EXERCISE: Every line of the entries with the word "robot" in it should be shown.

Stored entries:
━━━━━━━━

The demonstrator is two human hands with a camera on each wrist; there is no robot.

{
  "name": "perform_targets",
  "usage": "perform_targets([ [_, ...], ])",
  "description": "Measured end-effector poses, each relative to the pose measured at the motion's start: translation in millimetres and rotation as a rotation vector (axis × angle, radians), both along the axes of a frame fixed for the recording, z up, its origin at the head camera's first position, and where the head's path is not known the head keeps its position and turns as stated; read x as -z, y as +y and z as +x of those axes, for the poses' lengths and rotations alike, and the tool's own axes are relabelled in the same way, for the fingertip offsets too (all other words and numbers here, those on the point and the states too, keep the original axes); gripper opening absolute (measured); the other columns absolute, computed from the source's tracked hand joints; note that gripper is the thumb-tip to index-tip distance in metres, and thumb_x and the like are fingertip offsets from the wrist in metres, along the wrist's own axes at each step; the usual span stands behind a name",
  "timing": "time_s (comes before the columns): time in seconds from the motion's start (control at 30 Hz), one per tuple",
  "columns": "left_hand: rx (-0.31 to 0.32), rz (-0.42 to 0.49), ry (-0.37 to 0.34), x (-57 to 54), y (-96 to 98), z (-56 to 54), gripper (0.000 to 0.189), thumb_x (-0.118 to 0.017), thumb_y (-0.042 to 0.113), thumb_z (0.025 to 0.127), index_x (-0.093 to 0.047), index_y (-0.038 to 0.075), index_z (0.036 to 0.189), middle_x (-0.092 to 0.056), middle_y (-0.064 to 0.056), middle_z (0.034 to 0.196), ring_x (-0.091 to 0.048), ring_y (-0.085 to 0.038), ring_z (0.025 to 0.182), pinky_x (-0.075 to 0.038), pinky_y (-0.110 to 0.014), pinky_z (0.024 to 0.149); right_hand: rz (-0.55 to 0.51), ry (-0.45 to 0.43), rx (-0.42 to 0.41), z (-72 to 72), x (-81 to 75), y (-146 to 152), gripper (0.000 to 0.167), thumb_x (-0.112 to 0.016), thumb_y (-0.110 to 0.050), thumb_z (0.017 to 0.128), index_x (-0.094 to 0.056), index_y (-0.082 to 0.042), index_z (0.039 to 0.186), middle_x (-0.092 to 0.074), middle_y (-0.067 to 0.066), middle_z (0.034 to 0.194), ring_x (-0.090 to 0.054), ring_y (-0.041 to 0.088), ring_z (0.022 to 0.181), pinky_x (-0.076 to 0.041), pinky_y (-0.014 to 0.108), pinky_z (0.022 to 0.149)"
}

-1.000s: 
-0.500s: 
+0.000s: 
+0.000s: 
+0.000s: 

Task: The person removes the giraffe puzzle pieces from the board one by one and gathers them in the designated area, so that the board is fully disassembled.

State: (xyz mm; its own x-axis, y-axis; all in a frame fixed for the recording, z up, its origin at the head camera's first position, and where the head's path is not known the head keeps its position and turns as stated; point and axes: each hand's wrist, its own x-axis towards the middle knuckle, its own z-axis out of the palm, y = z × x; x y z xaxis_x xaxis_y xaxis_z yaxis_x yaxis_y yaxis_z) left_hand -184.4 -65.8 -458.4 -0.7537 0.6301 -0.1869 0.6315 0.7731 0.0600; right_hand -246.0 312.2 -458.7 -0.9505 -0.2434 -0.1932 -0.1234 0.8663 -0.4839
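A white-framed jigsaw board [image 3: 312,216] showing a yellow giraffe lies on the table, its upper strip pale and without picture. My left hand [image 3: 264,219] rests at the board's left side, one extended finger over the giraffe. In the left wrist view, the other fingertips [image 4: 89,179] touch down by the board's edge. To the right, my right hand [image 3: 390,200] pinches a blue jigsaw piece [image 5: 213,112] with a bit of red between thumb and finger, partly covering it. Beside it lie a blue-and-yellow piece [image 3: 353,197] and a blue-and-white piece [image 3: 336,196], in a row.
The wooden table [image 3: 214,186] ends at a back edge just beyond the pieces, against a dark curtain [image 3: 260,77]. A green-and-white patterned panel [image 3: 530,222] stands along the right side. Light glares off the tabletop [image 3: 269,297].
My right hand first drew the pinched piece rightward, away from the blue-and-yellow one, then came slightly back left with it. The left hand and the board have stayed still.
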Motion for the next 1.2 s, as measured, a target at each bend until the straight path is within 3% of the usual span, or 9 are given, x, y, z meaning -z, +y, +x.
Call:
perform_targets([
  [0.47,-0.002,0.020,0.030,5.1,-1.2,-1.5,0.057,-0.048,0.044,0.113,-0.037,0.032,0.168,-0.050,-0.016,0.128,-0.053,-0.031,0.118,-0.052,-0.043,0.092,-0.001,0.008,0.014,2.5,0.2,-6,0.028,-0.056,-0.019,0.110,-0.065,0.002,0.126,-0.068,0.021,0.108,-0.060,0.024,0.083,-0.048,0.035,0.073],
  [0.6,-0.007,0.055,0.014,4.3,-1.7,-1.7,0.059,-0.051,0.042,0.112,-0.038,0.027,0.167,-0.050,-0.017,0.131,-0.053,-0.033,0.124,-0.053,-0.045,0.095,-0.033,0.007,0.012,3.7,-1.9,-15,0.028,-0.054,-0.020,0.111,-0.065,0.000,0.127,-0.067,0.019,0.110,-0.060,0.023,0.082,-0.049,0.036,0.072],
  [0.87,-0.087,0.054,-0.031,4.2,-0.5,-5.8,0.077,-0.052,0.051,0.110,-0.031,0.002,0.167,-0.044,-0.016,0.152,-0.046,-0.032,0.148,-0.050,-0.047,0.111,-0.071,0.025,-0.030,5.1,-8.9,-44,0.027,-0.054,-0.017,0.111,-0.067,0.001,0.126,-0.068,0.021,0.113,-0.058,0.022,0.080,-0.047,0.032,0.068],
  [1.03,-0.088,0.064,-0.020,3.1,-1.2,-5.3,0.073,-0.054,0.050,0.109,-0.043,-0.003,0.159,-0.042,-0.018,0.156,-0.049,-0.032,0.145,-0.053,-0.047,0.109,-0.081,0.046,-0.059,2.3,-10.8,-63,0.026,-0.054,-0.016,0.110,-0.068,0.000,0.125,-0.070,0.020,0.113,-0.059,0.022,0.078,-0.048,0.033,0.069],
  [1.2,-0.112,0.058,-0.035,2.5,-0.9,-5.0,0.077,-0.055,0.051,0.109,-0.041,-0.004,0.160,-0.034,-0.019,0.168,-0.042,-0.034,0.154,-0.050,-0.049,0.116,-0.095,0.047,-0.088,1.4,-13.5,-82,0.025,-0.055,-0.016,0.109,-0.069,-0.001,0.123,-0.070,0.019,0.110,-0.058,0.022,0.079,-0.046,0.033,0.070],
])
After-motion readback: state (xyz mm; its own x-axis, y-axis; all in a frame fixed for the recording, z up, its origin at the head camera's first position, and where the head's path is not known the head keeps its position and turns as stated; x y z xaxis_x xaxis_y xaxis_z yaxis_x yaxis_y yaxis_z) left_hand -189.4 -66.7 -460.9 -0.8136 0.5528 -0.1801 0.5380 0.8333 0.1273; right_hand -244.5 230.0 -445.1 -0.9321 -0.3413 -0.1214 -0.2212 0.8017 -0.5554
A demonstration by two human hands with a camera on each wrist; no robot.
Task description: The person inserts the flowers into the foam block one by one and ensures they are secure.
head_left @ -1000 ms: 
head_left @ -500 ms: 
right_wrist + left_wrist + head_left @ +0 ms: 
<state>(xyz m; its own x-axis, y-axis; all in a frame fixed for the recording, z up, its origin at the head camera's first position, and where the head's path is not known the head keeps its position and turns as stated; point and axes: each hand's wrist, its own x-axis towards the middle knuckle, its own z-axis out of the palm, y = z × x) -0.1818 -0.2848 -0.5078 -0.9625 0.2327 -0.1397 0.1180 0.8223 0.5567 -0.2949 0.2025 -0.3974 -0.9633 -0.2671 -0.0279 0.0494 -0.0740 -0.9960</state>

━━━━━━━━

RESPONSE:
The demonstrator is two human hands with a camera on each wrist; there is no robot.
A demonstration by two human hands with a camera on each wrist; no robot.

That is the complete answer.